Si el eje embrionario es curvo, use las pinzas finas para hacer suavemente pequeñas incisiones en la yema restante para aliviar la tensión y poder colocarla plana. En la diapositiva. Coloque pequeñas hendiduras de arcilla para modelar en las cuatro esquinas de un cubreobjetos de vidrio de 18 por 18.

Coloque lentamente el cubreobjetos sobre el embrión, inclinando el cubreobjetos para minimizar las burbujas de aire en el glicerol. Finalmente, agregue una gota adicional de 100% glicerol al costado del cubreobjetos para llenar el espacio entre el vidrio y eliminar la deriva, use un microscopio estereoscópico o compuesto para obtener la imagen que se muestra aquí. Se utilizó una combinación de sondas junto con dos colores para etiquetar los progenitores renales en desarrollo que dan lugar al riñón y los embriones se montaron de forma plana en una etapa temprana.

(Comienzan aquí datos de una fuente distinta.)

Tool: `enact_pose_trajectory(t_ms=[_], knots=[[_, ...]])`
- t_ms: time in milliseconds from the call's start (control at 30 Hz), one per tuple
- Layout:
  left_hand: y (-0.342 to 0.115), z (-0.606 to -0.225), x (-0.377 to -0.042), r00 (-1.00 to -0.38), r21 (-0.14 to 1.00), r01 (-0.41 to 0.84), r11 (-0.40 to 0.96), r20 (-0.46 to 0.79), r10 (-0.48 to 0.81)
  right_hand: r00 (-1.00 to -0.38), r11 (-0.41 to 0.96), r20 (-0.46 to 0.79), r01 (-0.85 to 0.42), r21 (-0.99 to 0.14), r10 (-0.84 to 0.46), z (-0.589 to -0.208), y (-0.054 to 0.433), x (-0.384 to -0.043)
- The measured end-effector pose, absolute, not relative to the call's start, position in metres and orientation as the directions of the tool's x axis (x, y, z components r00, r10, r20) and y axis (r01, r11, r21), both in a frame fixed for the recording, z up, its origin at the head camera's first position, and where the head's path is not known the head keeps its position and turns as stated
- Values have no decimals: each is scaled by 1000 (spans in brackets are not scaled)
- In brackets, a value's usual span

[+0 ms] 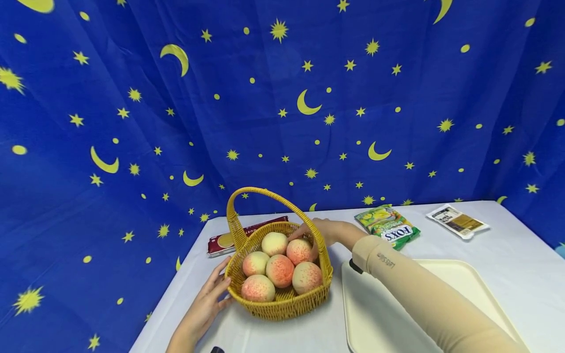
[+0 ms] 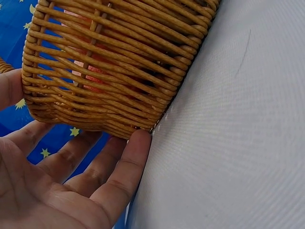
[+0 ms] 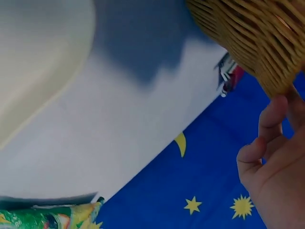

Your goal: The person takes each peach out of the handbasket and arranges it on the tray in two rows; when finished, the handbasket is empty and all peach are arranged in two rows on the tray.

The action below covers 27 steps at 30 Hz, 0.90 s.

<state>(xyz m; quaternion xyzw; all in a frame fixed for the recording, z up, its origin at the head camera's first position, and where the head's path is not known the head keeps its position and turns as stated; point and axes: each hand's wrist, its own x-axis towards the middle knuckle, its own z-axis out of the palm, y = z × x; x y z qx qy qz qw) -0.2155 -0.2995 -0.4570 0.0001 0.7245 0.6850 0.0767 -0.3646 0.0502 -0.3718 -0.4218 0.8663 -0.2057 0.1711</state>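
A yellow wicker basket (image 1: 282,310) with a tall arched handle stands on the table, holding several pink-and-cream peaches (image 1: 280,271). At its left side, my left hand (image 1: 205,299) touches the weave with spread fingers; in the left wrist view the fingertips (image 2: 138,143) meet the basket wall near its base. My right hand (image 1: 325,230) reaches in over the back right rim, under the handle. Its finger and thumb lie around the back right peach (image 1: 300,250). In the right wrist view, the basket wall hides those fingertips, while other fingers (image 3: 274,114) stay curled outside the rim.
A dark red biscuit packet (image 1: 220,244) lies behind the basket. A cream tray (image 1: 393,314) sits to the right, partly under my right forearm. Farther back are a green FOX'S sweets bag (image 1: 388,226) and a white-and-brown packet (image 1: 458,221). A blue star-patterned curtain (image 1: 282,122) hangs behind the table.
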Motion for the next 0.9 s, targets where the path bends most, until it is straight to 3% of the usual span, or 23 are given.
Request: enact_pose_trajectory(t_ms=[167, 500, 900], knots=[[-299, -456, -217, -989, 992, -107, 63, -113, 96, -606, 570, -109, -652, -500, -788, -377, 52, -363], [-298, -456, -215, -989, 990, -112, 81, -119, 90, -534, 453, -2, -716, -531, -846, -383, 59, -370], [-298, -457, -215, -988, 987, -130, 90, -136, 73, -550, 392, 95, -696, -601, -830, -374, 68, -373]])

Por lo tanto, en las etapas de los ácaros, los progenitores renales se demarcan en un patrón en forma de U por su expresión de las transcripciones PAX dos A que rodean el mesodermo parial que expresa concomitantemente delta C que se muestra en rojo. Cuando delta C fue comarcado con C crox 20, se reveló un subdominio rostral de los progenitores renales que expresa delta C analizando la expresión de PAX dos a, SLC cuatro A cuatro, SLC 12 A tres y S-M-Y-H-C uno en el 14. Por lo tanto, la etapa de ácaros permite el mapeo de todo el dominio progenitor renal con PAX dos A, y reveló que un subconjunto de células en el subdominio rostral expresaba SLC cuatro A cuatro.

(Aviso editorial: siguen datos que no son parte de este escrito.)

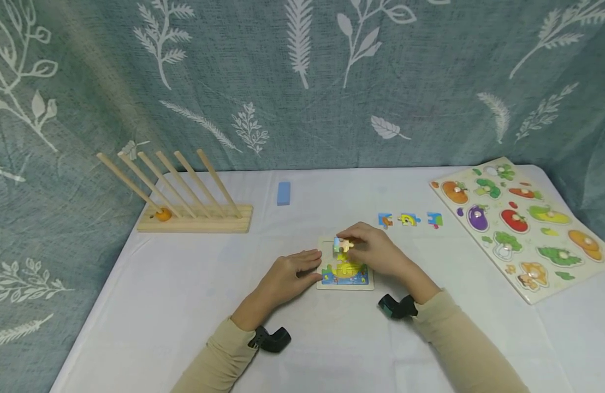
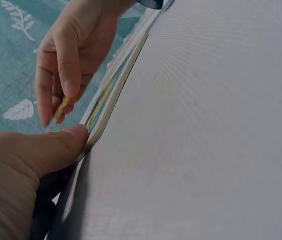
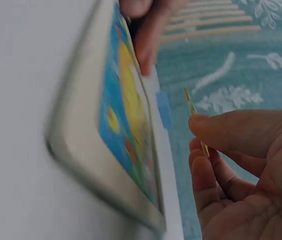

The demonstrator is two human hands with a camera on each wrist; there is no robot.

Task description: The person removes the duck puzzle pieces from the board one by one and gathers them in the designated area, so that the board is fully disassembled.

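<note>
A small jigsaw board point(image 1: 345, 287) with a pale frame lies on the white table; yellow and blue pieces fill its lower part. My right hand point(image 1: 378, 251) holds a puzzle piece point(image 1: 343, 245) over the board's upper part, pinched between thumb and fingers. Seen edge-on in the right wrist view, the piece point(image 3: 204, 149) is thin and stands clear of the board. My left hand point(image 1: 285, 275) rests at the board's left edge, fingers extended. In the left wrist view its thumb point(image 2: 63, 147) touches the frame's corner.
Three loose jigsaw pieces point(image 1: 409, 219) lie in a row behind the right hand. A vegetable peg puzzle point(image 1: 523, 218) stands at the right. At the back left is a wooden rack point(image 1: 199, 224) with upright rods and an orange bead point(image 1: 163, 214). A blue block point(image 1: 284, 194) lies near the back edge.
</note>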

Eso no se superpuso con el subdominio mimo de los progenitores renales que expresaron SLC 12 A tres. En esta figura se encuentran embriones con mutaciones en el gen Retinaldehído deshidrogenasa dos necesarios para la biosíntesis de ácido retinoico o embriones tratados con DEAB e inhibidor de ALD H desarrollados con expresión reducida o abrogada respectivamente de WT uno A, demostrando que el deseo de dos colores con la preparación de montaje plano es valioso para el estudio de los dominios celulares durante la organogénesis. En peces cebra con mutaciones genéticas o cuando se exponen químicamente a moléculas pequeñas Una vez dominada, esta técnica puede tardar de 10 a 15 minutos si se realiza correctamente.

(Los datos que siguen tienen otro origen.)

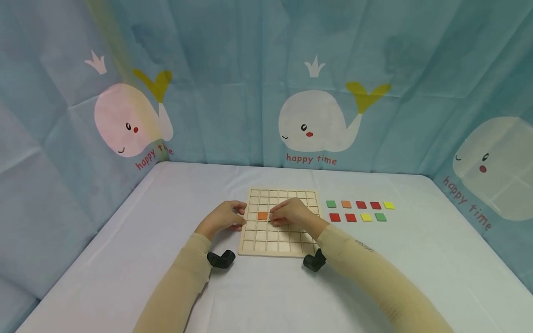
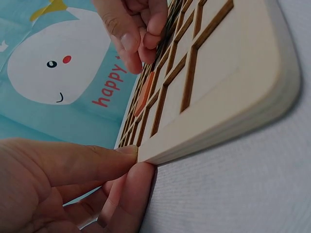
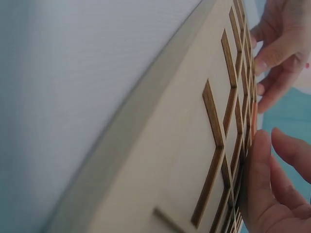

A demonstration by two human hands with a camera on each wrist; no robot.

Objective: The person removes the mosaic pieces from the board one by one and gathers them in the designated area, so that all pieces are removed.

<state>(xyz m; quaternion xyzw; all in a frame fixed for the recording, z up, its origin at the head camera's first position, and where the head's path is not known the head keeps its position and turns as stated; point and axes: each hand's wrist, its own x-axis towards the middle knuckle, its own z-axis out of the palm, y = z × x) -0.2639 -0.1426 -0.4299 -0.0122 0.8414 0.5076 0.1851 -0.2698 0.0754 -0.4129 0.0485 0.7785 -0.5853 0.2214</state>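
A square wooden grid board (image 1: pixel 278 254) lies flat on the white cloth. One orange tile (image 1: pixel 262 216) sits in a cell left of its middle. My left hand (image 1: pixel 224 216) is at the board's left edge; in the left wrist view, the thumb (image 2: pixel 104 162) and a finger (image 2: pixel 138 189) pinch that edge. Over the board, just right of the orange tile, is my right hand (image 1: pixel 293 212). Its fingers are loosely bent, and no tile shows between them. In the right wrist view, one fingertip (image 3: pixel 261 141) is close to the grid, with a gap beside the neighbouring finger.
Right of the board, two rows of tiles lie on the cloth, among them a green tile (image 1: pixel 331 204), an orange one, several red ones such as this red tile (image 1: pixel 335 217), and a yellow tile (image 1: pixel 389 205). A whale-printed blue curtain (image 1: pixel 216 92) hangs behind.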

Después de este procedimiento, se pueden realizar otros métodos, como las imágenes, para responder preguntas adicionales, como dónde se encuentran los límites de los segmentos renales. Después de ver el video, debe tener una buena comprensión de cómo montar un embrión de pez cebra teñido para visualizar mejor las estructuras deseadas mediante la eliminación de la yema.